**YOUR INSTRUCTIONS:**
Look for the line that has "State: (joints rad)" in the material below; please repeat it and every line after it, exactly, up to and including the line that has "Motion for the", and nothing else.

DATA BLOCK below:

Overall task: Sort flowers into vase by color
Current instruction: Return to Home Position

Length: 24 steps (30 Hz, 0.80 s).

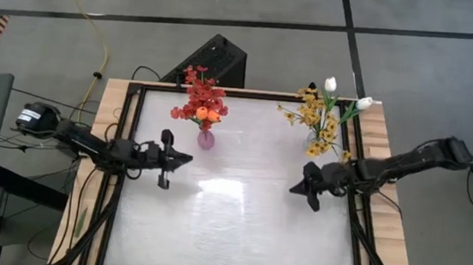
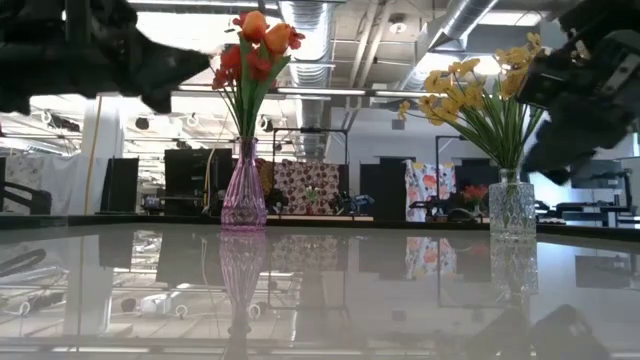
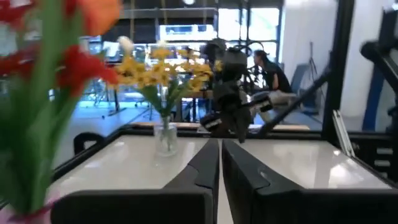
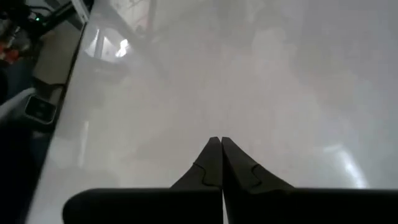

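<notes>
A pink vase (image 1: 206,138) (image 2: 243,195) stands on the table's far left part with red blossom sprays (image 1: 197,95) and orange tulips (image 1: 207,113) in it. A clear glass vase (image 1: 314,148) (image 2: 512,205) on the far right holds yellow sprays (image 1: 314,113) and white tulips (image 1: 331,84). My left gripper (image 1: 187,156) (image 3: 219,143) hovers shut just near of the pink vase, pointing toward the table's right. My right gripper (image 1: 294,187) (image 4: 217,140) is shut too, near of the clear vase, pointing left and down at the tabletop. Neither touches anything.
The white tabletop (image 1: 228,226) has a black frame rail (image 1: 124,140) along its sides. A black box (image 1: 213,62) sits on the floor beyond the far edge, with cables beside it. A person (image 3: 270,71) shows far off in the room behind the table.
</notes>
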Tool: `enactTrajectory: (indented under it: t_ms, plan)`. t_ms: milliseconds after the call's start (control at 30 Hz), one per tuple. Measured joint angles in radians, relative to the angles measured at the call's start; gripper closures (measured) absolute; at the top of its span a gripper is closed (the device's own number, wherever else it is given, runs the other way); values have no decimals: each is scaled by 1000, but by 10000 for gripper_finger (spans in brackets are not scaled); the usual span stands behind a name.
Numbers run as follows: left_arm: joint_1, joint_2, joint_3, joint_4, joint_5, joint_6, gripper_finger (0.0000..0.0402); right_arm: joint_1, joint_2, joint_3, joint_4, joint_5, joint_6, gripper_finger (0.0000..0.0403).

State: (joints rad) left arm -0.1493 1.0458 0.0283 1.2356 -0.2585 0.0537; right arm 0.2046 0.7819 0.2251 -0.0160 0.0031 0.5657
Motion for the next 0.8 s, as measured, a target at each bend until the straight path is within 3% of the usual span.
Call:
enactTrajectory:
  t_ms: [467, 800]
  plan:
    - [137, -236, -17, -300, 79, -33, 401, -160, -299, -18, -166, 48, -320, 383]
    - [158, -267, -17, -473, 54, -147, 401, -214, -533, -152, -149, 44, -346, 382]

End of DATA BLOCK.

**WRITTEN ANSWER:**
State: (joints rad) left arm -0.1493 1.0458 0.0283 1.2356 -0.2585 0.0537; right arm 0.2046 0.7819 0.2251 -0.0160 0.0031 0.5657
Motion for the next 0.8 s, as measured, a target at each bend until the straight path is within 3% of the usual span.

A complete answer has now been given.